O mais provável é que o Homo cinefilium tenha nascido nos anos 70 como possível resultado do cruzamento entre intelectuais de esquerda da época, que eram conhecidos por praticar a Revolução Sexual pelo menos três vezes ao dia e quiçá utilizar a palavra “quiçá” sempre que possível.

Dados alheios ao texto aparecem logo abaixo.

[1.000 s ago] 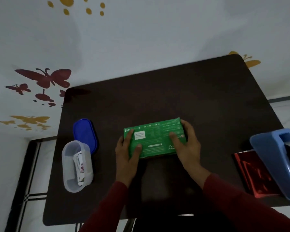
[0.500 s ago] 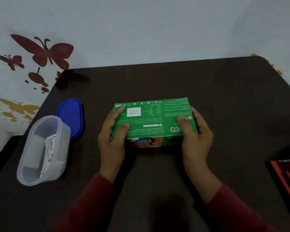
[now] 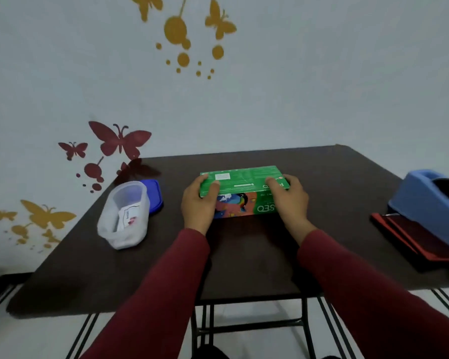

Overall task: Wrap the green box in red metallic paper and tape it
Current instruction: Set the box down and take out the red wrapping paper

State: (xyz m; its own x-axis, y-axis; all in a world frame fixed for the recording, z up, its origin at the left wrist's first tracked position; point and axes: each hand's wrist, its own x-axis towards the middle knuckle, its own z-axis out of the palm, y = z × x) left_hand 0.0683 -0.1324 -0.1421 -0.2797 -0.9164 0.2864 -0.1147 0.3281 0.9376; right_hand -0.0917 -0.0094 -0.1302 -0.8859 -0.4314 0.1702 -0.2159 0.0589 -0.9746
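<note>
The green box [image 3: 241, 181] rests on the dark table [image 3: 244, 255], its colourful front side turned toward me. My left hand [image 3: 198, 203] grips its left end and my right hand [image 3: 289, 199] grips its right end, fingers lying over the top face. Folded red metallic paper [image 3: 412, 237] lies at the table's right edge, partly under a blue tape dispenser [image 3: 430, 203]. Both my sleeves are dark red.
A clear plastic container [image 3: 126, 213] holding a small packet stands at the left, its blue lid [image 3: 154, 195] just behind it. The wall with butterfly stickers runs along the table's far edge. The near table edge and its metal legs show below my arms.
The view has swung up and back, showing more wall and the table's near edge. The box's front side now faces me; both hands keep hold of its ends.
</note>
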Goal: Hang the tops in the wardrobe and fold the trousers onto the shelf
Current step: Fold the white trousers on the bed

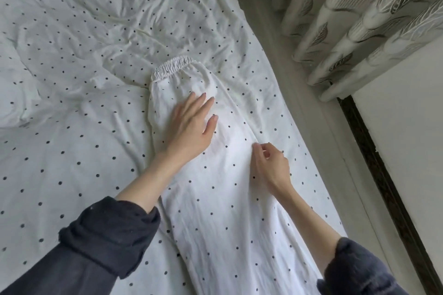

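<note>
Item one: white trousers [230,199] with small dark dots, laid lengthwise on the bed [72,127]. They run from the gathered elastic waistband [176,67] just above the centre of the frame down to the lower edge, right of centre. The cloth lies mostly flat, with light creases along its length.

Item two: your left hand [191,124], centre of the frame. The grip is released; the fingers are straight and slightly spread, and the palm presses flat on the trousers just below the waistband. The dark sleeve [105,239] is pushed up the forearm at lower left.

Item three: your right hand [271,165], right of centre, on the trousers' right edge. Here the grip is grasping: thumb and fingertips are curled together and pinch a small fold of the trouser cloth. A second dark sleeve [359,270] shows at lower right.

Item four: the bed sheet, white with the same dark dots, heavily rumpled in the upper left of the frame and smoother at lower left.

Item five: a strip of pale floor [275,38] beside the bed, running from upper centre to lower right.

Item six: curtains [354,19] with a grey leaf print, upper right, hanging in folds down to the floor.
</note>
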`<action>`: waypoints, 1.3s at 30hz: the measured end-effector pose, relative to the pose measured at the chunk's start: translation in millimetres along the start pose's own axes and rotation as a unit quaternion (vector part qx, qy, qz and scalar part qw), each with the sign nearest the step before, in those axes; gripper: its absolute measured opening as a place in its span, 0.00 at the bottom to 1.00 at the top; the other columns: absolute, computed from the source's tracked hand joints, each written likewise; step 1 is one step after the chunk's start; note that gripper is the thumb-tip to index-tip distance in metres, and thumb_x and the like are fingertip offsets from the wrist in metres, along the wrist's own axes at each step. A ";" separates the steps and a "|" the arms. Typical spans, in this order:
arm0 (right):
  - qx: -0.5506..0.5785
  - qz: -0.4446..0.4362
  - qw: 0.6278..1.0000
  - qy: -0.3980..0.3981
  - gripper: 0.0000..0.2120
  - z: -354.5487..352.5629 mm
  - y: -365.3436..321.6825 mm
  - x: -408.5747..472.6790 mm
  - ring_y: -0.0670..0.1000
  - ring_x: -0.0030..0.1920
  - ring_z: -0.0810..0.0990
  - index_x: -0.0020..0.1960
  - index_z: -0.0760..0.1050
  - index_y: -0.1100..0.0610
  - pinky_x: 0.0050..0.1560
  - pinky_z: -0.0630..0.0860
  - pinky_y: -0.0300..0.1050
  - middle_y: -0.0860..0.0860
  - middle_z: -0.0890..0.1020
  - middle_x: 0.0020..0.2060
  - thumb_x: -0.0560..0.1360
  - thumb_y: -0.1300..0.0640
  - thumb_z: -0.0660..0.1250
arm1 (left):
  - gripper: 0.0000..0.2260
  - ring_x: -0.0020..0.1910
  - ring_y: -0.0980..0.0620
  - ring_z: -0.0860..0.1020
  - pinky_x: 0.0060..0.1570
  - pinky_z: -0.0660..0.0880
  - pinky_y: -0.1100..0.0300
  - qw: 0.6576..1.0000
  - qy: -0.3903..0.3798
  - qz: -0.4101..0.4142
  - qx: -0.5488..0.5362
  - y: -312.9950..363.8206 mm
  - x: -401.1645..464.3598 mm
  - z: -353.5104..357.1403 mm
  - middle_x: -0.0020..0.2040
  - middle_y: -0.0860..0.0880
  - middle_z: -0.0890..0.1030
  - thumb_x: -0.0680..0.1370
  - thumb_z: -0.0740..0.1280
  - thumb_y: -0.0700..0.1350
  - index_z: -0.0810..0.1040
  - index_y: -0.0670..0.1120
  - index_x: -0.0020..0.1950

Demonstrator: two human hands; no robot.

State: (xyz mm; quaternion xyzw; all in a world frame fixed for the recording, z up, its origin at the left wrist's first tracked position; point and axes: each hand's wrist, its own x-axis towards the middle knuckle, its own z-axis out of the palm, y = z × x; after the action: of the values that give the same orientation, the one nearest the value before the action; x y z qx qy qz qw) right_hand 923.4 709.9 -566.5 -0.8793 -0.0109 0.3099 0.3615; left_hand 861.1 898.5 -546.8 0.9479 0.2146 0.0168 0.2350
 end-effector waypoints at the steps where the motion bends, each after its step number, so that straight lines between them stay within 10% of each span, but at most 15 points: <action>1: -0.004 0.002 1.000 -0.022 0.11 0.8 3.6 -4.4 0.44 0.38 0.75 0.47 0.74 0.51 0.36 0.68 0.40 0.41 0.76 0.36 0.77 0.45 0.58 | 0.25 0.77 0.48 0.48 0.74 0.45 0.48 0.995 -0.074 -0.012 0.073 -4.8 -9.4 2.6 0.78 0.47 0.54 0.81 0.49 0.56 0.56 0.49 0.77; 4: -0.055 -0.008 0.997 -0.054 0.13 0.7 16.9 -16.9 0.50 0.36 0.73 0.41 0.73 0.56 0.37 0.68 0.44 0.47 0.74 0.33 0.75 0.47 0.59 | 0.26 0.76 0.50 0.36 0.72 0.33 0.44 0.960 -0.204 -0.017 0.189 -7.8 -20.2 9.5 0.78 0.50 0.38 0.81 0.41 0.59 0.39 0.53 0.77; 9: 0.018 -0.054 0.997 -0.045 0.10 -11.3 40.0 -46.5 0.44 0.45 0.75 0.51 0.74 0.50 0.45 0.69 0.40 0.45 0.75 0.47 0.77 0.45 0.61 | 0.27 0.75 0.51 0.36 0.68 0.28 0.45 0.997 -0.035 0.030 0.065 29.6 -62.4 7.2 0.76 0.54 0.37 0.78 0.38 0.60 0.44 0.57 0.77; 20: 0.001 -0.015 1.000 -0.027 0.10 -54.2 157.9 -139.3 0.47 0.38 0.74 0.41 0.73 0.53 0.39 0.67 0.39 0.50 0.76 0.41 0.75 0.48 0.66 | 0.26 0.77 0.43 0.45 0.65 0.28 0.37 0.975 -0.081 0.102 0.181 85.7 -178.7 75.7 0.78 0.46 0.50 0.78 0.42 0.60 0.55 0.57 0.76; 29: 0.030 0.005 0.999 0.010 0.13 -80.5 261.9 -217.4 0.40 0.29 0.69 0.35 0.67 0.50 0.30 0.64 0.33 0.42 0.69 0.27 0.76 0.51 0.66 | 0.25 0.74 0.42 0.34 0.65 0.28 0.35 0.964 -0.116 0.115 0.209 132.3 -309.8 142.6 0.76 0.46 0.36 0.80 0.43 0.58 0.46 0.57 0.77; 39: -0.074 0.007 0.996 -0.056 0.18 -92.6 367.4 -271.5 0.47 0.30 0.62 0.34 0.57 0.54 0.31 0.59 0.42 0.47 0.64 0.30 0.78 0.51 0.60 | 0.25 0.76 0.41 0.48 0.72 0.49 0.41 0.991 0.041 -0.129 -0.019 157.3 -436.5 166.0 0.77 0.41 0.51 0.79 0.62 0.42 0.60 0.47 0.76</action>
State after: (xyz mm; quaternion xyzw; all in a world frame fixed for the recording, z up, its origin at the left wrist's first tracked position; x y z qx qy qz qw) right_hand 680.0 314.3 -606.1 -0.8849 -0.0480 0.3593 0.2926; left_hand 549.8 519.2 -593.1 0.9060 0.3441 0.0291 0.2446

Fruto de uma formação familiar alternativa porém rigorosa, esta curiosa espécime foi desde cedo orientada a seguir o caminho das Belas Artes, embora as Feias Artes, as Ainda Mais Feias Artes e as Realmente Assustadoras Artes costumassem fazer muito mais sucesso entre o público feminino da época - êxito em parte garantido pela performance deliciosamente contemporânea de Flaubert que o trio apresentava em bares da vizinhança, numa inusitada releitura nietzschiniana em que Madame Bovary mata Deus com uma letra minúscula e se casa com seu cavalo de corrida no final.

Evidente que, a partir de um certo ponto, gostar de cinema passa a ser prova inconteste da superioridade intelectual de um sobre outrem. Ora, o raciocínio, ao menos à primeira vista, parece óbvio, uma vez que, para a maioria das pessoas, nada parece durar tanto quanto um filme iraniano (embora um jogo de xadrez entre um homem e sua dupla personalidade já tenha confundido alguns teóricos do assunto no passado). Tudo bem que a maior parte da humanidade não consegue ver um filme de Godard sem deixar que sua mente se distraia com pensamentos como contas atrasadas, inversão térmica ou dominação global, mas o que isso deveria provar?

Certamente nada com un peu de tudo. Não obstante haja muito cinéfilo por aí se vendendo como a bolacha mais recheada do pacote, o simples fato de gostar de gostar de cinema não faz ninguém desabrochar em fina flor do intelectum brasileiro de uma hora para outra. Não é nem tão simples, nem tão fácil assim. É preciso muito mais. Ou menos. Menos arrogância, menos pedantismo e, definitivamente, menos certezas de que a fatalidade do mundo cabe nunca casca de noz, uma vez que um ônibus 174 começa tão-somente a esboçar a dimensão do problema.

Pois: as aparências não têm outra função se não a de enganar o próprio e o próximo, não obstante alguns psiquiatras já tenham alertado que, no fundo, tudo o que elas querem é um pouco de atenção. Todo mundo é o que é, com a exceção de que poderia muito bem ser outra coisa. Logo, um homem não deveria jamais ser julgado simplesmente pelo que vê, pensa ou veste (a não ser que ele faça os três muito mal).

É mais seguro ser pseudo-intelectual ou ignaro confesso? Nenhum dos dois, se você tem quarenta anos, usa suspensórios e mora na casa da sua mãe. É verdade que poucas coisas são tão dolorosas para um cinéfilo quanto constatar que existe vida inteligente fora das salas Espaço Unibanco - principalmente se ela costumava roubar o seu lanche na hora do recreio. Se existem jeitos mais preguiçosos e menos onerosos de catalogar a inteligência de alguém, a história é completamente diferente: tratar a Sétima Arte como suplemento vitamínico para o QI é um argumento que peca tanto pela deficiência quanto pela leviandade de suas pretensões. Melhor tomar suco de laranja mecânica ou ouvir Mozart na barriga da mãe. Aconselho a sinfonia nº40 em sol menor. Inteligência garantida ou o seu dinheiro de volta. Palavra de Adorno.